With that... yeah, jmh based test for 2 cases would be great, perhaps for

https://github.com/FasterXML/jackson-benchmarks/

with whatever threads (100?), interning a repeating set of Strings.

We don't have to decide on this right today either, can keep this open to discuss etc.
I only hesitate because this is potential hot spot for performance.

cowtowncoder · 2024-03-27T23:07:44Z

Wow. This thing ("ReentrantLock vs synchronized") has been around for a while, so many hits from 10 years ago :)

cowtowncoder · 2024-03-28T01:16:52Z

Hmmh. Not much useful info in articles like:

https://medium.com/javarevisited/synchronized-vs-reentrantlock-how-to-choose-cfb5306080e7

which basically suggests synchronized fine except for heavily-contested cases.
Which may or may not be the case here -- in normal use case InternCache is only called when symbol table lookup fails, which is a sign of poor JsonFactory reuse.
(it is also called for JsonDeserializers by databind -- but similarly deserializers are cached so should be light load).

Then again, thinking out aloud: since it only matters in high-contention case, and rarely for "normal" (good) usage, there is little downside to doing this. So I am leaning towards merging this change: we do get reports of high lock contention cases from time to time.

pjfanning · 2024-03-28T16:04:53Z

I've done some testing in my own jmh project - https://github.com/pjfanning/jackson-nest-bench/blob/main/src/jmh/java/org/example/jackson/bench/InternCacheBench.java

With 5 threads, I'm finding that the InternCache with ReentrantLock calls like in this PR is slower than synchronized.

I did make a change to use tryLock instead so that if another thread has the lock, then the current thread skips the clear section. This runs faster. It does mean that under heavy contention that the cache can grow past the max size but that before too long some thread will get the lock and clear down the cache.

It would take a pretty extraordinary set of circumstances for the cache size to grow a large amount over the max size. If this was a real worry, we could do something like this (I don't think this extra complexity is warranted).

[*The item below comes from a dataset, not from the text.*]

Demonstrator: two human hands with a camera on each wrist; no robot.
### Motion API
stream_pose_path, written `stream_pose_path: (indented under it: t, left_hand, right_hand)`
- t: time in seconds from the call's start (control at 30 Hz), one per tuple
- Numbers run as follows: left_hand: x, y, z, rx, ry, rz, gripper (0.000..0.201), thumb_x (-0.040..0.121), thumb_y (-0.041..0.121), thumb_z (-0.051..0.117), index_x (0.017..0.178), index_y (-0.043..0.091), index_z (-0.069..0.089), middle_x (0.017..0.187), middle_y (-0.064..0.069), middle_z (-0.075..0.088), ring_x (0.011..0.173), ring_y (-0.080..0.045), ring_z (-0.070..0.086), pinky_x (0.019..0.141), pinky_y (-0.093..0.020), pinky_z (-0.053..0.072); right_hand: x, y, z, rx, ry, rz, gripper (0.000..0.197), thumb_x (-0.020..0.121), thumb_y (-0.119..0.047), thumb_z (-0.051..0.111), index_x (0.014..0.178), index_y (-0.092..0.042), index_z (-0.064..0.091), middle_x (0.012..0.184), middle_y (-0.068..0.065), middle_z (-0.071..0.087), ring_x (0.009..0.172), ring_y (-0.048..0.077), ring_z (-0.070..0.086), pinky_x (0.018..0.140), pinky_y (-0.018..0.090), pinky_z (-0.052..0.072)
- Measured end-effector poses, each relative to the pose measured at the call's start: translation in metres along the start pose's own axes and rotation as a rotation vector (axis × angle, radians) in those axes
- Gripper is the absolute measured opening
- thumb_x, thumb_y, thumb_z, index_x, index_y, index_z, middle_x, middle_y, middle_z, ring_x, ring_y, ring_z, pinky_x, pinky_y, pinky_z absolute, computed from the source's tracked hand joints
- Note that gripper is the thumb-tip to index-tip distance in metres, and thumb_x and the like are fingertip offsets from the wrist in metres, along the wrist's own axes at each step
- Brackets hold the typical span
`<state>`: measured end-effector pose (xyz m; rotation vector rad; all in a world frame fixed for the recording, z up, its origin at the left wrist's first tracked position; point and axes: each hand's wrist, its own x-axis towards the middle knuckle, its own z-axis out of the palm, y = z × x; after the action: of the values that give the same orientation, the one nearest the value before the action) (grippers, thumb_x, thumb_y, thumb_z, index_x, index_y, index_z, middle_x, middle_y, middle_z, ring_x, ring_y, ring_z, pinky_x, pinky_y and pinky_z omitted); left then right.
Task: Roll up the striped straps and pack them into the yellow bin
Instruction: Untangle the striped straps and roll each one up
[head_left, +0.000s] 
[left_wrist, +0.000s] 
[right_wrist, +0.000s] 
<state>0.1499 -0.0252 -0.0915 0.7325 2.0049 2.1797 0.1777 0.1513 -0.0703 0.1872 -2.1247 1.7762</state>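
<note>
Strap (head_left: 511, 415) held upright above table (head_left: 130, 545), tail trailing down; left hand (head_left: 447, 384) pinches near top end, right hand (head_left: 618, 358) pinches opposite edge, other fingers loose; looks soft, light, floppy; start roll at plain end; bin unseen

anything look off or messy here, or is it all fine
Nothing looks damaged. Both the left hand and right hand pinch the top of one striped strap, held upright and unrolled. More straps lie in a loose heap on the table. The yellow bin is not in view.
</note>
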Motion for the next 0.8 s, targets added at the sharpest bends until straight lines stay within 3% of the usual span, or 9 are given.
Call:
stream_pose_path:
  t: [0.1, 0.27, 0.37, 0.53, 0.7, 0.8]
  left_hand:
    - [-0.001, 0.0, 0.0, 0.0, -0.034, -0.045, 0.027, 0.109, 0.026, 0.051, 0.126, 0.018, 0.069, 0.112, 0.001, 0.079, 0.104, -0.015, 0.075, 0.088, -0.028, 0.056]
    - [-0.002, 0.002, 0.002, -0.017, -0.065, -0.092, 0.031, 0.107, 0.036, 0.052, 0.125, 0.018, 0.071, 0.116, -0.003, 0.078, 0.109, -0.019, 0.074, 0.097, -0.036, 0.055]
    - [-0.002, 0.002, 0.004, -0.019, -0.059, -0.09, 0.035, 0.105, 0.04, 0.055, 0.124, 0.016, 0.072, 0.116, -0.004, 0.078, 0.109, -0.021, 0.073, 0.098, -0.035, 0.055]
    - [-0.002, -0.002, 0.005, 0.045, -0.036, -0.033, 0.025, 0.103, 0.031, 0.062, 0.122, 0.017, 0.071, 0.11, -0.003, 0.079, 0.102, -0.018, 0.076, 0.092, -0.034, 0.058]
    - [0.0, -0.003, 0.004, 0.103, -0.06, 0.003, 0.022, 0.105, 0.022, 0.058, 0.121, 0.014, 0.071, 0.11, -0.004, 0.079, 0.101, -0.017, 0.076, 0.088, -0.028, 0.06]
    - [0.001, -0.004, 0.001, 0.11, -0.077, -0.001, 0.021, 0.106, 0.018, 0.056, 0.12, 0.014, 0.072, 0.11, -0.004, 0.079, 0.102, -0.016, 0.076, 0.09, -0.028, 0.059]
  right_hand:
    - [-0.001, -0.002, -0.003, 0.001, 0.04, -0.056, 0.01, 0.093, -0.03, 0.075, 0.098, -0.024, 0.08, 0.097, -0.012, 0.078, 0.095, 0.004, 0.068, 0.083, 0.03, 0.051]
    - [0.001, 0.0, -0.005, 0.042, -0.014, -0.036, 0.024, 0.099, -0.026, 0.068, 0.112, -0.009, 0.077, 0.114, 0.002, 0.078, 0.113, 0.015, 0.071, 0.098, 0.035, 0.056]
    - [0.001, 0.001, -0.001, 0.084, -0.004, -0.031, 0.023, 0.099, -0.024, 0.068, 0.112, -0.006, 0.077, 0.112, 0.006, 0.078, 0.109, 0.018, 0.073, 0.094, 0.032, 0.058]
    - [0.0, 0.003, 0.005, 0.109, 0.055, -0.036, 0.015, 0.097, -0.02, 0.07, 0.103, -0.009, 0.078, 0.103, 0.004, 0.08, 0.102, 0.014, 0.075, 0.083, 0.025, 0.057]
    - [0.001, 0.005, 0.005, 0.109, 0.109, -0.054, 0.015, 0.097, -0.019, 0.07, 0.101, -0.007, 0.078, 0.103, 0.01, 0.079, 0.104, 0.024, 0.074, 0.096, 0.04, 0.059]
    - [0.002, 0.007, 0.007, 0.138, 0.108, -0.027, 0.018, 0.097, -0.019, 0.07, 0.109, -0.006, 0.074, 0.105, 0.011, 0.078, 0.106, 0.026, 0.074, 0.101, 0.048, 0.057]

// GUIDELINE_MAX_ENTRIES = 180
// ABSOLUTE_MAX_ENTRIES = 200
// in new code, we should never get more than ABSOLUTE_MAX_ENTRIES but once we get to GUIDELINE_MAX_ENTRIES
// we do try to clear() but won't wait to get a block unless we've reached the ABSOLUTE_MAX_ENTRIES
        if (size() >= GUIDELINE_MAX_ENTRIES) {
            if (_lock.tryLock()) {
                try {
                    if (size() >= GUIDELINE_MAX_ENTRIES) {
                        clear();
                    }
                } finally {
                    _lock.unlock();
                }
            } else if (size() >= ABSOLUTE_MAX_ENTRIES) {
                _lock.lock();
                try {
                    if (size() >= GUIDELINE_MAX_ENTRIES) {
                        clear();
                    }
                } finally {
                    _lock.unlock();
                }
            }
        }

cowtowncoder · 2024-03-28T17:46:19Z

yeah no let's keep things simple. Thank you for checking out performance aspects with jmh benchmark.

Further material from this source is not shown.